Herdeira da Lua

Capítulo Doze – La vie de tous les jours pás si


As semanas passavam rápido demais para o gosto de Itália.

O mês estava acabando. Em três dias, Adrien voltaria pra França e ela moraria sozinha novamente.

—Itália? – Alguém chamou nos fundos do Café. Era Henri.

O Café da Lili só estava funcionando em meio período. Desde a ideia dos shows ao vivo, tudo estava uma bagunça.

Itália e Henri pintaram, e Adrien também, quando estava entediado.

Itália pedira a Amanda que trouxesse para o Café todos aqueles quadros de artistas que estavam na sala dela do Pedro II. As paredes agora estavam enfeitadas com Elvis, Amy Whinehouse, Legião Urbana e B.B. King. Entre outros. Eles também fizeram com papelão alguns discos de vinil e emolduraram.
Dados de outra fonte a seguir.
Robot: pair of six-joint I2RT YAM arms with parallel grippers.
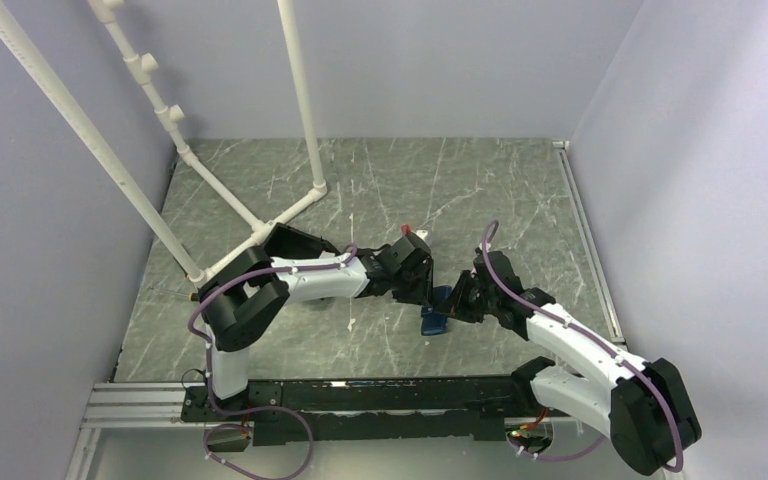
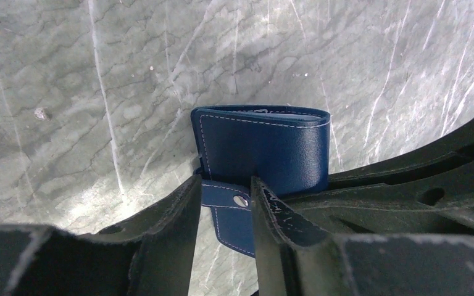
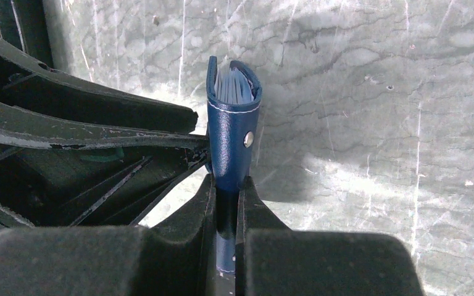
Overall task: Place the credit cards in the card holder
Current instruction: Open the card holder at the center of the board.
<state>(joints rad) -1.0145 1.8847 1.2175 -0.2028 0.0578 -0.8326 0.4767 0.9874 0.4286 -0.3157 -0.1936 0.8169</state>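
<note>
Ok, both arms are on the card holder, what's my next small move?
Probably close the left gripper on the snap tab lying between its fingers. The right gripper pinches the card holder upright, and its top gapes in the right wrist view.

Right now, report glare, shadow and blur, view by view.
Top external: even, soft light; the wallet shows small, half hidden by the arms. Left wrist: glare on the table lower left; the left pincer dark, soft. Right wrist: wallet sharp, its shadow falling right on the table.
</note>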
A parede, antes azul, agora era marrom – do mesmo tom que o piso – e vermelha. As mesas ficavam mais juntas agora, mas não de forma que pareceria superlotado, era só para abrir espaço.

No fim, eles gastaram apenas com tinta e com a construção do pequeno palco.

A Lua estava ensaiando muito – sem poder evitar algumas brigas de vez em quando - . Julia criara uma página no Facebook para eles e uma conta no Instagram, que eram administrados por ela e Flávia. Essas duas também discutiam ás vezes. Digamos que haviam... Diferenças criativas.

Eles tinham mais seguidores fora de São Paulo do que na própria cidade, mas todo o colégio Dom Pedro II já conhecia a banda, – o que estava sendo um pouco traumatizante para a coitada da Lucy, que estava ficando com Itália nos intervalos – afinal, quem não conhecia Matteo Niara?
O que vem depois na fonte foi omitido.